Interview d’Isabelle Kocher dans Le Parisien (extraits)

 

Isabelle Kocher

Vous allez diriger une des plus importantes entreprises françaises. Quelles sont vos relations avec Gérard Mestrallet, l’actuel PDG qui, après le 3 mai, va conserver son poste de président du conseil d’administration ?

Elles sont excellentes ! Cela fait 14 ans qu’on travaille ensemble. Il n’a eu de cesse de me lancer des challenges de plus en plus difficiles. Si je prends les rênes du groupe aujourd’hui, c’est grâce à lui. Je n’ai jamais souhaité être présidente et j’ai plaidé pour qu’il reste à la tête du conseil d’administration. Cela a pu surprendre, car les Français ne sont pas habitués aux gouvernances dissociées… Pourtant les choses sont claires : le patron d’une entreprise, c’est son directeur général. Gérard Mestrallet est le fondateur de notre groupe. ENGIE s’apprête à vivre une véritable transformation. C’est important qu’il soit là.

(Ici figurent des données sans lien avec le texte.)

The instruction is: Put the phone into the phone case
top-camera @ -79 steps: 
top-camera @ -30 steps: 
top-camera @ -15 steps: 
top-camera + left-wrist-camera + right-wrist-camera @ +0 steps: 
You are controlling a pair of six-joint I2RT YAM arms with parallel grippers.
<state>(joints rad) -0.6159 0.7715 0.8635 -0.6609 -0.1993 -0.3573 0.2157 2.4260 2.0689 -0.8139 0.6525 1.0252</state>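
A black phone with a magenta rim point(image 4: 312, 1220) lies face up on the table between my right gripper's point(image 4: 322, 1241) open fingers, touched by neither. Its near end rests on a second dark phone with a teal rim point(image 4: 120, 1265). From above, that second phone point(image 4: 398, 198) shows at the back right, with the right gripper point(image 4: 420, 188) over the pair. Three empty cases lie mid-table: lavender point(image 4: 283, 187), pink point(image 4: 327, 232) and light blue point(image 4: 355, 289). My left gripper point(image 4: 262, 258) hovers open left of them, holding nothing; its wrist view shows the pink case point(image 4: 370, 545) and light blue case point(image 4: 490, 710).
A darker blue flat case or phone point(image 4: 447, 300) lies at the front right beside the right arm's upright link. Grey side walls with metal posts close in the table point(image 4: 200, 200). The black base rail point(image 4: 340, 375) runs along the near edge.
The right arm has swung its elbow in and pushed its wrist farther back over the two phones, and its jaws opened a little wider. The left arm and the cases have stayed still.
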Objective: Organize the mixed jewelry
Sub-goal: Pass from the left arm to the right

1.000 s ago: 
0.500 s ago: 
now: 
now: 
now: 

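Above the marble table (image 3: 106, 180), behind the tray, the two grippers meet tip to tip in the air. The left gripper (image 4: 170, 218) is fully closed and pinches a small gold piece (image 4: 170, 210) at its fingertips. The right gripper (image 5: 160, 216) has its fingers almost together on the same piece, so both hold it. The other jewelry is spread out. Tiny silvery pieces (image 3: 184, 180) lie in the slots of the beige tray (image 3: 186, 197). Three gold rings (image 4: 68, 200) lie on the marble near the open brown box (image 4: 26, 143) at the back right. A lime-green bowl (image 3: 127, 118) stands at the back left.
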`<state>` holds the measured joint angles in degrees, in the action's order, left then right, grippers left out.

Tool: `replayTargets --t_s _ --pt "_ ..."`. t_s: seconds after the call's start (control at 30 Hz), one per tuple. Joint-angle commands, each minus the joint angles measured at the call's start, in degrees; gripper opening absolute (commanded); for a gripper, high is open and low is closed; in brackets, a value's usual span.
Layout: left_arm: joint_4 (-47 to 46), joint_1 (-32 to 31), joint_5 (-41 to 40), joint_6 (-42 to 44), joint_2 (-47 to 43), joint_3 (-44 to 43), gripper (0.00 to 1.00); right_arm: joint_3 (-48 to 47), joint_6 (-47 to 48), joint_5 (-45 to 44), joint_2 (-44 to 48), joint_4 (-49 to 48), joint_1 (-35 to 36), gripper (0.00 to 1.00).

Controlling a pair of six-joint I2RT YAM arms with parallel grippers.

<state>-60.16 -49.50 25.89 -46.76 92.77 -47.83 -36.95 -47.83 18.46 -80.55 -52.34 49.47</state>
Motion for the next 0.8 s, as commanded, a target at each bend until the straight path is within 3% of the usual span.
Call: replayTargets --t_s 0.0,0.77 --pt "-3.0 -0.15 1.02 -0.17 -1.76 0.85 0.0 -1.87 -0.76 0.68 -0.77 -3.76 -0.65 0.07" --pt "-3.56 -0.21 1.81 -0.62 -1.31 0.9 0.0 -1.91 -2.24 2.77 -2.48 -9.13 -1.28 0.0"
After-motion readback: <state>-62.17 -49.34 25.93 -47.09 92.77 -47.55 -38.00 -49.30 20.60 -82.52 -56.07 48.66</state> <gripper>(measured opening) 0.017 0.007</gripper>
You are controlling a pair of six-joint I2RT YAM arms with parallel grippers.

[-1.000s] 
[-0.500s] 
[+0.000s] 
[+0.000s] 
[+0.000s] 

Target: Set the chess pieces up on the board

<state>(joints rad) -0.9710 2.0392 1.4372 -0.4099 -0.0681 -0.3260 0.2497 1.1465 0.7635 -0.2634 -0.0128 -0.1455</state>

De quelle transformation s’agit-il ?

Grâce aux ressources renouvelables, le secteur de l’énergie est en pleine révolution. Je pense que le solaire, notamment, va totalement transformer notre monde. Non seulement, son gisement est quasi illimité, mais en plus, il devient économiquement – et donc financièrement – rentable à exploiter.

Comment comptez-vous exploiter cette nouvelle ressource ?

Nous allons consacrer 1,5 Md sur trois ans à l’innovation et au développement des nouvelles technologies solaires. Il faut aller plus loin que le simple panneau solaire. Dans moins de dix ans, nous mettrons des films transparents sur nos fenêtres pour nous chauffer ou sur nos voitures pour les alimenter en énergie !

Quels impacts cette révolution énergétique a-t-elle sur votre stratégie ?

Désormais, seuls des projets industriels qui vont dans le sens de cette révolution seront lancés. Et nous sommes draconiens ! Nous souhaitons concentrer nos investissements uniquement sur la production d’énergie bas carbone et sur des solutions intégrées et innovantes pour nos clients. Nous avons d’ailleurs décidé de ne plus lancer de nouveau projet charbon. L’avenir de notre groupe n’est ni dans le pétrole, ni dans le nucléaire, ni dans le gaz de schiste. Nous redessinons l’ensemble de notre portefeuille.

Vous venez d’annoncer des pertes importantes (NDLR : 4,6 Mds €). Comment allez-vous parvenir à mener ce programme ambitieux ?

Nous sommes en pertes, mais nous avons présenté de bons résultats opérationnels. Pour mener à bien cette transformation, nous allons vendre 15 Mds d’actifs et développer les activités d’avenir, comme les renouvelables couplées avec du stockage et du digital. Les énergies renouvelables sont intermittentes, elles nécessitent donc d’être stockées. Et dans ce domaine, le digital a un rôle à jouer. Nous prévoyons un programme d’investissements de 22 Mds sur trois ans, dont 7 Mds de maintenance sur nos installations existantes. ENGIE doit être précurseur, un « ouvreur ». C’est-à-dire un acteur qui accélère l’ampleur et le rythme de cette révolution énergétique. Avec 155 000 collaborateurs répartis dans 70 pays et 21 millions de clients particuliers, notre groupe veut être l’acteur international qui fera émerger ces nouvelles énergies et ces nouveaux modes de consommation.

Côté salariés, comment gérer un tel changement du point de vue humain ?

C’est la morphologie même de notre groupe qui est bouleversée. Je suis convaincue qu’il faut créer un nouveau modèle de gouvernance, qui passe notamment par la décentralisation. Notre monde ne cesse de se transformer. L’innovation est continue et de plus en plus rapide. Certains métiers sont donc amenés à disparaître. D’autres restent à inventer. Nous allons investir 100 M dans la formation de nos collaborateurs afin qu’ils puissent trouver leur place dans ce nouveau groupe. ENGIE doit être capable de se réinventer en permanence. Pour ses salariés, mais aussi pour les jeunes qui entrent sur le marché du travail. Notre groupe doit devenir «The place to be».